New Delhi: Ahead of a special three-day Parliamentary session to advance the women’s reservation bill, recent election results show that women remain significantly under-represented, both as candidates and as elected lawmakers.
In Parliament, the share of women MPs in the Lok Sabha has risen gradually over the past two decades, though gains remain modest. Women accounted for 7.98 per cent of Lok Sabha MPs in 2004. The proportion increased to 10.7 per cent in 2009, 11.46 per cent in 2014, and peaked at 14.39 per cent in 2019. In 2024, women comprised 13.63 per cent of Lok Sabha MPs.
388 MLAs
Analysis of recent Assembly elections shows that women constituted 9.5 per cent of total MLAs. Of the 4,099 MLAs examined, only 388 were women. The data suggest that even when women contest, their success rate remains limited relative to overall representation.
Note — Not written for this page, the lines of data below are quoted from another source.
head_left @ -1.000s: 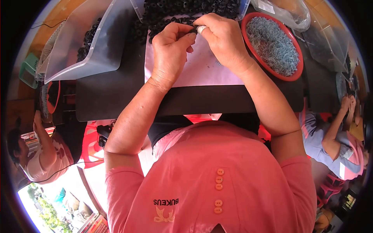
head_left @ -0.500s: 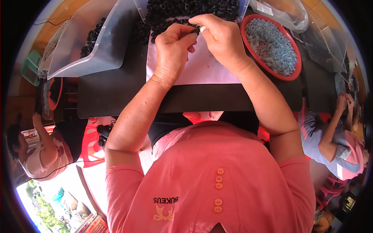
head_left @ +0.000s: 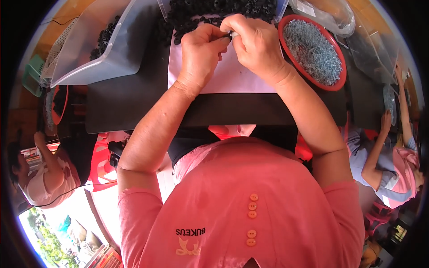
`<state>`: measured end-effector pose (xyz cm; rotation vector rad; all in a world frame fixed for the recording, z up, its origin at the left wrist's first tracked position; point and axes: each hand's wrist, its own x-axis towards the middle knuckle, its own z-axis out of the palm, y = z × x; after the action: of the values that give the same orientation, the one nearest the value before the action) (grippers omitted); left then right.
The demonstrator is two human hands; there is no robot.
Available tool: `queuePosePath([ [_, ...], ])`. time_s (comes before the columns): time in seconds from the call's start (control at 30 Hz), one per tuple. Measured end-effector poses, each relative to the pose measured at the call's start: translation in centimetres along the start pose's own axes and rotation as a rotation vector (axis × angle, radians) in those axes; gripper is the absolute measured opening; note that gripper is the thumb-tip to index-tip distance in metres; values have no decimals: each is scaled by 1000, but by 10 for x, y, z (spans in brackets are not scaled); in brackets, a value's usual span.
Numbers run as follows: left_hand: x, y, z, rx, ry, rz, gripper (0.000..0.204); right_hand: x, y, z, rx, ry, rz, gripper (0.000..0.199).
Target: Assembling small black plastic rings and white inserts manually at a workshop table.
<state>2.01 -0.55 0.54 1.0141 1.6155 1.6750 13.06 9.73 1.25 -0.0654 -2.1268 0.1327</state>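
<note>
Over the far part of a pale pink sheet [head_left: 241, 82], a small black part [head_left: 227, 36] sits up at the fingertips, its shape mostly hidden by them. The left hand [head_left: 199, 51] has its grip clamped on that part, thumb against forefinger. The right hand [head_left: 258, 47] meets it from the other side with a curled forefinger; whether its grip is together on anything, I cannot tell.

Only this one piece appears to be in hand, and how far it is finished does not show. Much looks left: loose black pieces [head_left: 190, 31] heap along the sheet's far edge, and more fill the translucent bin [head_left: 282, 10] behind. No group can be told apart as done.

Just right of the sheet, a red oval tray [head_left: 342, 73] holds a mass of tiny silvery pieces [head_left: 315, 53]. A larger translucent bin [head_left: 118, 58] stands on the left of the dark table [head_left: 134, 109], with black pieces inside. The heap crowds the space beyond the hands. Past the tray lies a see-through plastic bag [head_left: 333, 15]; co-workers sit at both sides.
</note>
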Motion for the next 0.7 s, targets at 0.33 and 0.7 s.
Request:
queuePosePath([
  [0.33, 8, -16, -2, 174, 14, 97, 6, -9, 2, 14, -54, 14, -101, 22],
  [0.7, 8, -1, -4, -183, -35, -4, 7, 0, -12, 1, 331, 119, 389, 24],
])
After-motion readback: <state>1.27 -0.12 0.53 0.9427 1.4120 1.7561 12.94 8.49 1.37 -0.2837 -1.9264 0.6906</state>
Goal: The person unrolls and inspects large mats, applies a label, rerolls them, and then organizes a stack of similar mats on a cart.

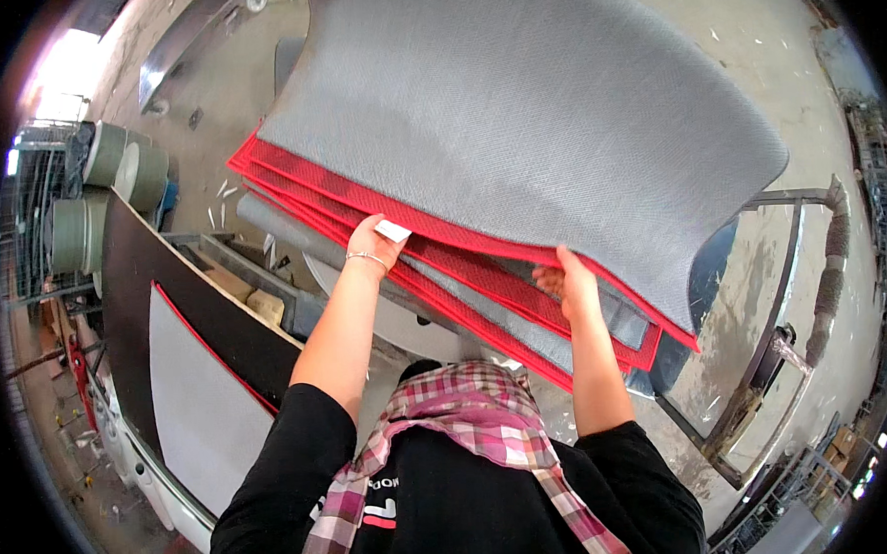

On the candidature front, the picture is similarly constrained. Only four States/UTs crossed the 13 per cent mark in women’s share among total candidates. Odisha (13.9 per cent) topped the list, followed by Puducherry (13.7 per cent), Delhi (13.7 per cent), and Chhattisgarh (13.1 per cent).
At the lower end, Nagaland recorded the lowest share at 2.2 per cent. Arunachal Pradesh and Jammu & Kashmir were at 4.9 per cent each, while Himachal Pradesh stood at 5.8 per cent.
In most large States, including Maharashtra (8.8 per cent), Gujarat (8.5 per cent), and Karnataka (7.1 per cent), women remained below the 10 per cent threshold.
Party-wise data based on the 18th Lok Sabha and sitting MLAs in current Assemblies show that most major political parties have around 10 per cent women legislators.
The Bharatiya Janata Party has 10.34 per cent women among its MPs and MLAs combined, while the Indian National Congress stands at 9.52 per cent. The All India Trinamool Congress leads with 18.07 per cent. The Telugu Desam Party (13.91 per cent) and the Samajwadi Party (12.58 per cent) are also above the 10 per cent mark.
Women’s representation is significantly higher at the grassroots level due to constitutional mandates. Article 243D provides reservation for women in Panchayats, and 21 States and two UTs have raised this quota to 50 per cent.
As a result, several States report women accounting for over half of elected representatives in Panchayati Raj Institutions (2024), including Uttarakhand (56 per cent), Andhra Pradesh (55.5 per cent), and Chhattisgarh (55 per cent).
In contrast, some regions remain near the one-third mark, such as Uttar Pradesh (33.3 per cent) and Jammu & Kashmir (33.2 per cent).